What is needed: Which of the lines below include "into"? Each one should be copied out.

[Recorded data]
-----

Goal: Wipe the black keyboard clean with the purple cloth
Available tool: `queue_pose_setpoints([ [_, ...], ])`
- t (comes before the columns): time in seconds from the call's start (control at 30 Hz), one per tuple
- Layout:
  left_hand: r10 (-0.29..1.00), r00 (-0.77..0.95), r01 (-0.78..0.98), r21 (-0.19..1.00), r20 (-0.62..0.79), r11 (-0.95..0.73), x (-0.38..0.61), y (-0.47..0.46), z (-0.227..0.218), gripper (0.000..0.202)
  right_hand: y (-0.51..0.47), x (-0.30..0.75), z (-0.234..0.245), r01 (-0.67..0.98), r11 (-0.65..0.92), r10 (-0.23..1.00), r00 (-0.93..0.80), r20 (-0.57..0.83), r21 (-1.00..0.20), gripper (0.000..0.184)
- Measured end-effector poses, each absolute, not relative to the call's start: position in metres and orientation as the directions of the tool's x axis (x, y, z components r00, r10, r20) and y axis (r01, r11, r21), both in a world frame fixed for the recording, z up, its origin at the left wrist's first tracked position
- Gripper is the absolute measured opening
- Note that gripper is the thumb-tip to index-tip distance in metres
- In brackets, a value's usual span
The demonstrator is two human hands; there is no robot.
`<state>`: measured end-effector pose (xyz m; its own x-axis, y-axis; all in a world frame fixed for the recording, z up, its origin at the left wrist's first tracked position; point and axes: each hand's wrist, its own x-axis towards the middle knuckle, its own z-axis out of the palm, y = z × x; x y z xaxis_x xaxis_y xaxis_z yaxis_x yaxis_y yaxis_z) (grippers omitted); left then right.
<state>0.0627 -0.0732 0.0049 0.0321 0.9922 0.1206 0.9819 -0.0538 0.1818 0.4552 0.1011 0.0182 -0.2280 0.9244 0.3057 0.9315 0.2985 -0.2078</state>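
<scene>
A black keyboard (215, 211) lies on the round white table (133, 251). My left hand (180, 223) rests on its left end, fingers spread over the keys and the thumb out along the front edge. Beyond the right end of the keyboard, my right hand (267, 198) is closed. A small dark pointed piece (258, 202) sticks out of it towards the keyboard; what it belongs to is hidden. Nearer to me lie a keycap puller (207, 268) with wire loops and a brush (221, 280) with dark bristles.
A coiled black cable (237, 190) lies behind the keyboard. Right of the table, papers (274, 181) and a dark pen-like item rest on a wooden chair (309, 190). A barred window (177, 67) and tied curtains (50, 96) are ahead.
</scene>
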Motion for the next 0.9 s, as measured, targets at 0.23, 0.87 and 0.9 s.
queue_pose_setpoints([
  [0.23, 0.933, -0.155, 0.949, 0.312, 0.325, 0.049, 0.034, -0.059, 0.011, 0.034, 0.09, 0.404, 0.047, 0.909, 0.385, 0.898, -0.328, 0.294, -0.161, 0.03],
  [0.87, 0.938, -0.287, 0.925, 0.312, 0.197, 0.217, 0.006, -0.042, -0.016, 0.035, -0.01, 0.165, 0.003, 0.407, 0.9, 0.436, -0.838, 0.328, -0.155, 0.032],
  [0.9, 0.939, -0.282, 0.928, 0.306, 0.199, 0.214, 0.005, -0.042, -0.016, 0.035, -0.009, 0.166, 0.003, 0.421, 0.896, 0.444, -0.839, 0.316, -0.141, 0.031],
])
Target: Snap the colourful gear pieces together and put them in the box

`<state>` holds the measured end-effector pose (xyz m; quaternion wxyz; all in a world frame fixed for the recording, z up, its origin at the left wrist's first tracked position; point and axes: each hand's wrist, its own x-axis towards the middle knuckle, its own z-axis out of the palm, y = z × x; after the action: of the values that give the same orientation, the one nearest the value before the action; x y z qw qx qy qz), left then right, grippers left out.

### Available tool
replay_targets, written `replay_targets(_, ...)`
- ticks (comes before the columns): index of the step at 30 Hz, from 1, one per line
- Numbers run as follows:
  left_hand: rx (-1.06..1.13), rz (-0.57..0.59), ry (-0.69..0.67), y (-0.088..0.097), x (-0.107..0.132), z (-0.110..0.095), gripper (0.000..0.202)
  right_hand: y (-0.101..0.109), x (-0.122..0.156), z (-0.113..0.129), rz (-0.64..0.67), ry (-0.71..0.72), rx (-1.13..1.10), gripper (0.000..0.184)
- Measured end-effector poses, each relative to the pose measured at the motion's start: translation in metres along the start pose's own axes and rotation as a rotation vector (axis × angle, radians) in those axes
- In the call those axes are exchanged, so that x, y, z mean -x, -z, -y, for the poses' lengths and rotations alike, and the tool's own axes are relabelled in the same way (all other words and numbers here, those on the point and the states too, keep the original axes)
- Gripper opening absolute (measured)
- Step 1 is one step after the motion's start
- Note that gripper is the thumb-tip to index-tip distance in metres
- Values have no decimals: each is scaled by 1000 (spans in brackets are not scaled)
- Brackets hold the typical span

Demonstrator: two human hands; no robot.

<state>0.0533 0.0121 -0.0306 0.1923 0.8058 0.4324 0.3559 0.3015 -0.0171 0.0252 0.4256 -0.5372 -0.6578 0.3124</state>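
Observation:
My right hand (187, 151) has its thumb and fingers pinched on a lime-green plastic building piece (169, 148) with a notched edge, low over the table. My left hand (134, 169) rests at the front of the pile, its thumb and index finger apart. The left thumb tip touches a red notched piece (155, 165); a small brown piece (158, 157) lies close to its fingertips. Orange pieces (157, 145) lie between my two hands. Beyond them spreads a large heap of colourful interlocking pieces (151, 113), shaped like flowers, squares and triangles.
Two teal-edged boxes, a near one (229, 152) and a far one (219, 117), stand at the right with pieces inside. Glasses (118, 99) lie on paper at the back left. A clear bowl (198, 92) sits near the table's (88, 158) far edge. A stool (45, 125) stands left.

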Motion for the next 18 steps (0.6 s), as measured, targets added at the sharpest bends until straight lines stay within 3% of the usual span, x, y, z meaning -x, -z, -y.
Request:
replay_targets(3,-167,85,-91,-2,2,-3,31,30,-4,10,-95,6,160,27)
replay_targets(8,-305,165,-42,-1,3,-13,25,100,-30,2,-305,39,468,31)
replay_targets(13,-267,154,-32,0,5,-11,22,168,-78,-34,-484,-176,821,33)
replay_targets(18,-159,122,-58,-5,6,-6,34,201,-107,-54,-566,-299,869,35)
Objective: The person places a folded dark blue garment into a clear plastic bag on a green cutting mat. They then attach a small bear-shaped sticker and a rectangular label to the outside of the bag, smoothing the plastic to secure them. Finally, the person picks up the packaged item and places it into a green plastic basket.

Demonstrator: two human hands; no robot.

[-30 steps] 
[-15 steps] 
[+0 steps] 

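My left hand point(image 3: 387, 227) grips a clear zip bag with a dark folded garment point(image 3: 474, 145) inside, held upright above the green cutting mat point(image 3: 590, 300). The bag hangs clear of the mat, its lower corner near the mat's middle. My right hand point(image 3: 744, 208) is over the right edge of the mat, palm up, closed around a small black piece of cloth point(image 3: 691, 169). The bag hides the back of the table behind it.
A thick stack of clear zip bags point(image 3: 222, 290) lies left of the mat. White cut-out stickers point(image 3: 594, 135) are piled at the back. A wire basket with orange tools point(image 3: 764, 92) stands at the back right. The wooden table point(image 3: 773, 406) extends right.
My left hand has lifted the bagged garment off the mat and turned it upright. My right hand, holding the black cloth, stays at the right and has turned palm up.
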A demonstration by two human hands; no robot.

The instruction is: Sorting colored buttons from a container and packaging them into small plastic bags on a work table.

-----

Answer for the task:
Objective: The person places a folded dark blue garment into a clear plastic bag on a green cutting mat. They then attach a small bear-shaped sticker and a rectangular label to the outside of the bag, smoothing the plastic to secure them. Finally, the person picks up the packaged item and places it into a green plastic basket.
The instruction is: Sorting colored buttons from a container and packaging them into small plastic bags on a work table.

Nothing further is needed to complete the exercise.